§ **Task objective**
Transcribe, verbatim, every line from the start of the entries through the line that contains "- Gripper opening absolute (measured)"; include both boundary lines and omit all others.

================================

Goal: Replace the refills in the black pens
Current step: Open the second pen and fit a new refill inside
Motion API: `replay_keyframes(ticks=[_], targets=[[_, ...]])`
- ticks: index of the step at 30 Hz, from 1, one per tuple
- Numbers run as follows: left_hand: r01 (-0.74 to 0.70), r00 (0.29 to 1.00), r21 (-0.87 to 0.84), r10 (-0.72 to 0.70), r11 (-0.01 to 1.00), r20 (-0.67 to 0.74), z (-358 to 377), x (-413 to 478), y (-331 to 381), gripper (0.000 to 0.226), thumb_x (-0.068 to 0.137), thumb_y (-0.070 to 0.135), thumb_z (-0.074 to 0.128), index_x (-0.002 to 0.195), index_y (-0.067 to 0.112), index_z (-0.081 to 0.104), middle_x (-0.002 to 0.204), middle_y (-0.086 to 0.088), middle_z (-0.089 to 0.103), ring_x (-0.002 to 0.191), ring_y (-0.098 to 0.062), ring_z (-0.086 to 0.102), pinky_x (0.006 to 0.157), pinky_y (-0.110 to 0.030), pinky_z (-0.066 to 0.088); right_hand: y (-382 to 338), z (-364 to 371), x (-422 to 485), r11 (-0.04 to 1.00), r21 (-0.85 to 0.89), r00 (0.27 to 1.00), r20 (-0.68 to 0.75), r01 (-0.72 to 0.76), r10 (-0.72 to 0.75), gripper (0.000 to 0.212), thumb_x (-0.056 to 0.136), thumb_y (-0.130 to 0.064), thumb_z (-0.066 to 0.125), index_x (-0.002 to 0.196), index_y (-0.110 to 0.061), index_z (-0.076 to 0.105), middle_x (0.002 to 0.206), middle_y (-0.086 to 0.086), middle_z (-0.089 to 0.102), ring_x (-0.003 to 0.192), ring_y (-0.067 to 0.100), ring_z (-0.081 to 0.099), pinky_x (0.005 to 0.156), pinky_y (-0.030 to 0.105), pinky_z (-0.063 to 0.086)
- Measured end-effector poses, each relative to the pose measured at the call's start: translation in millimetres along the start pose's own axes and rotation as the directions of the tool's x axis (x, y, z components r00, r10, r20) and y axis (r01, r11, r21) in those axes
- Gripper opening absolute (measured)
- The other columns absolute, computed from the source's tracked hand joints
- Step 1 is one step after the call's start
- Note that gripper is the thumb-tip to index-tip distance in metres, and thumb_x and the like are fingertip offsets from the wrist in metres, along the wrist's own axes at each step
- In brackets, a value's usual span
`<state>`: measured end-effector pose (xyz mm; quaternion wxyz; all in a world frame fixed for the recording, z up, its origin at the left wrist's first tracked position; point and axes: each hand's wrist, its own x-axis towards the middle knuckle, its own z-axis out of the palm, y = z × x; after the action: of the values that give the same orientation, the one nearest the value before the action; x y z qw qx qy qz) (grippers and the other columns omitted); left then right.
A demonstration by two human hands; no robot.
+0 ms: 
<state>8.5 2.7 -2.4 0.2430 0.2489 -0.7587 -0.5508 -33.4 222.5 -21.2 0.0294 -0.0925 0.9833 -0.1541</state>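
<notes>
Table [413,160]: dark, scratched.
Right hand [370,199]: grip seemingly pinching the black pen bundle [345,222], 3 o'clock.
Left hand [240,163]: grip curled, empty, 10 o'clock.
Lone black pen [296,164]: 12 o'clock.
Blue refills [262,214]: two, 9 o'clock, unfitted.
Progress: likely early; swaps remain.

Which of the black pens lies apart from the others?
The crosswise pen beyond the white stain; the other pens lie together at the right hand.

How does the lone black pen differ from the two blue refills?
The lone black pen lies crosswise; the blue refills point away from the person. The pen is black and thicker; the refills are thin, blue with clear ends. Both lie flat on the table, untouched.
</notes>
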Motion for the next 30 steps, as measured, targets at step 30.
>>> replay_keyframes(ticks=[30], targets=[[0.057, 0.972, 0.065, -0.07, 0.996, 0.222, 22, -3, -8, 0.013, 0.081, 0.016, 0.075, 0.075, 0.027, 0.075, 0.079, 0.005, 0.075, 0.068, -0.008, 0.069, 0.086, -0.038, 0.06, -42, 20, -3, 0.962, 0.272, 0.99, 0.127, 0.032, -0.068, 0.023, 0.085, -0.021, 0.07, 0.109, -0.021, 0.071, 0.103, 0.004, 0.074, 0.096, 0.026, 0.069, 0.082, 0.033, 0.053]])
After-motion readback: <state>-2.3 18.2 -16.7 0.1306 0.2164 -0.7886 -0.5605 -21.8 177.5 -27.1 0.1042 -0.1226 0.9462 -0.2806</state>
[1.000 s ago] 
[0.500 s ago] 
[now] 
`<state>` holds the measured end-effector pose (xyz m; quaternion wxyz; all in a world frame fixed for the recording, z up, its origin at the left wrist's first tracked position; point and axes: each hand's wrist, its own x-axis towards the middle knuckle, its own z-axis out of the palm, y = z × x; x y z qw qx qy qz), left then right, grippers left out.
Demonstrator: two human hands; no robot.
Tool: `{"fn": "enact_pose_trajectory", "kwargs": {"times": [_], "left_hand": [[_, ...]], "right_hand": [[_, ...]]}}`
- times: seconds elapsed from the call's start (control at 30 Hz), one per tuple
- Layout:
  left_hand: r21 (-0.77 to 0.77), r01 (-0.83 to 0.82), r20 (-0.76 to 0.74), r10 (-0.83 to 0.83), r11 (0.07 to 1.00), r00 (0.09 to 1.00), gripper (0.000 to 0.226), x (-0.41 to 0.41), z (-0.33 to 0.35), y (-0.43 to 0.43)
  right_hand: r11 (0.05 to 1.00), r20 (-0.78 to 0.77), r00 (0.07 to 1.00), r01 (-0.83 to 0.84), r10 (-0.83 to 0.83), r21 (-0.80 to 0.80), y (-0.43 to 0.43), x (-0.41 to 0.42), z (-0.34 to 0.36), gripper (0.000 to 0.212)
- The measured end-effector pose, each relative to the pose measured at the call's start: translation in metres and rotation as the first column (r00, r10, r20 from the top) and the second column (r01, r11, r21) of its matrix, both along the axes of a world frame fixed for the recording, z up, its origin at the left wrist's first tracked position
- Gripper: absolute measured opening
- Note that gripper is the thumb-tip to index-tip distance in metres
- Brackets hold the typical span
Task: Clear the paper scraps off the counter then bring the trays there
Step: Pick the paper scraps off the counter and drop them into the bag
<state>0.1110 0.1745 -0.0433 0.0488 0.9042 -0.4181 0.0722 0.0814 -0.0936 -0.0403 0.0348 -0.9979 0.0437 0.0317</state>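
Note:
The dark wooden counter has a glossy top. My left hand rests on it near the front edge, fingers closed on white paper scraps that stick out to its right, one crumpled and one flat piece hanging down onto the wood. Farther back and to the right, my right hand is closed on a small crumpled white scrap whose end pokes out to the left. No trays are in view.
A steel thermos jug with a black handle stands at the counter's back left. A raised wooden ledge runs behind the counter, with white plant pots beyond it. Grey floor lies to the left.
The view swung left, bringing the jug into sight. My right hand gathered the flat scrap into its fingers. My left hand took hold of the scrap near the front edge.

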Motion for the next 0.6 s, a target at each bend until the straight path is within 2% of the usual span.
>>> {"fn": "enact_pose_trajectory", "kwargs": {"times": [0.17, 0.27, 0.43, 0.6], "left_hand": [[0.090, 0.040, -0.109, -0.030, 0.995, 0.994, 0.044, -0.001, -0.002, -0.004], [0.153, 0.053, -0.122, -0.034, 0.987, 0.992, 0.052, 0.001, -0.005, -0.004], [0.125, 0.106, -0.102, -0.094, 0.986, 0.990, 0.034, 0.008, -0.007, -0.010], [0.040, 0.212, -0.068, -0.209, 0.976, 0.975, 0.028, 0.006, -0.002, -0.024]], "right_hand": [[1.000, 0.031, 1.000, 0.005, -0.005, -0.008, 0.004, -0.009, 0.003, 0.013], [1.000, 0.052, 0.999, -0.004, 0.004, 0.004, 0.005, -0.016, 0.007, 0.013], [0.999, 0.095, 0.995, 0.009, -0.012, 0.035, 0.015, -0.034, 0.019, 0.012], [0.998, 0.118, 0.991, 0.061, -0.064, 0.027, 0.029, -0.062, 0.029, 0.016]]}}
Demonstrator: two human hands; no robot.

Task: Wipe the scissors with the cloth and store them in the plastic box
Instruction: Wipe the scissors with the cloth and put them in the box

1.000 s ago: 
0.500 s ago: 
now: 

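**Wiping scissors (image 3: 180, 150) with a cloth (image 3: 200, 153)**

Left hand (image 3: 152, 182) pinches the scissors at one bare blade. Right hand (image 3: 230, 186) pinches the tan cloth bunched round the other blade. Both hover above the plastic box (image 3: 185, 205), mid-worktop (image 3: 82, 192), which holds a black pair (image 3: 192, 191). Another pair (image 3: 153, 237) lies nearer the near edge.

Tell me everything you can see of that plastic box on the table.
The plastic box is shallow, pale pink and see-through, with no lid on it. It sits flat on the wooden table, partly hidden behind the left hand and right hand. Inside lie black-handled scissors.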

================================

§ **Answer to this task**
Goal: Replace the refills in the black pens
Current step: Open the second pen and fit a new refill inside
Motion API: `replay_keyframes(ticks=[_], targets=[[_, ...]])`
- ticks: index of the step at 30 Hz, from 1, one per tuple
- Numbers run as follows: left_hand: r01 (-0.74 to 0.70), r00 (0.29 to 1.00), r21 (-0.87 to 0.84), r10 (-0.72 to 0.70), r11 (-0.01 to 1.00), r20 (-0.67 to 0.74), z (-358 to 377), x (-413 to 478), y (-331 to 381), gripper (0.000 to 0.226), thumb_x (-0.068 to 0.137), thumb_y (-0.070 to 0.135), thumb_z (-0.074 to 0.128), index_x (-0.002 to 0.195), index_y (-0.067 to 0.112), index_z (-0.081 to 0.104), middle_x (-0.002 to 0.204), middle_y (-0.086 to 0.088), middle_z (-0.089 to 0.103), ring_x (-0.002 to 0.191), ring_y (-0.098 to 0.062), ring_z (-0.086 to 0.102), pinky_x (0.006 to 0.157), pinky_y (-0.110 to 0.030), pinky_z (-0.066 to 0.088); right_hand: y (-382 to 338), z (-364 to 371), x (-422 to 485), r11 (-0.04 to 1.00), r21 (-0.85 to 0.89), r00 (0.27 to 1.00), r20 (-0.68 to 0.75), r01 (-0.72 to 0.76), r10 (-0.72 to 0.75), gripper (0.000 to 0.212), thumb_x (-0.056 to 0.136), thumb_y (-0.130 to 0.064), thumb_z (-0.066 to 0.125), index_x (-0.002 to 0.196), index_y (-0.110 to 0.061), index_z (-0.076 to 0.105), middle_x (0.002 to 0.206), middle_y (-0.086 to 0.086), middle_z (-0.089 to 0.102), ring_x (-0.003 to 0.192), ring_y (-0.067 to 0.100), ring_z (-0.081 to 0.099), pinky_x (0.005 to 0.156), pinky_y (-0.030 to 0.105), pinky_z (-0.063 to 0.086)
- Measured end-effector poses, each relative to the pose measured at the call's start: translation in millimetres along the start pose's own axes and rotation as the directions of the tool's x axis (x, y, z components r00, r10, r20) and y axis (r01, r11, r21) in those axes
- Gripper opening absolute (measured)

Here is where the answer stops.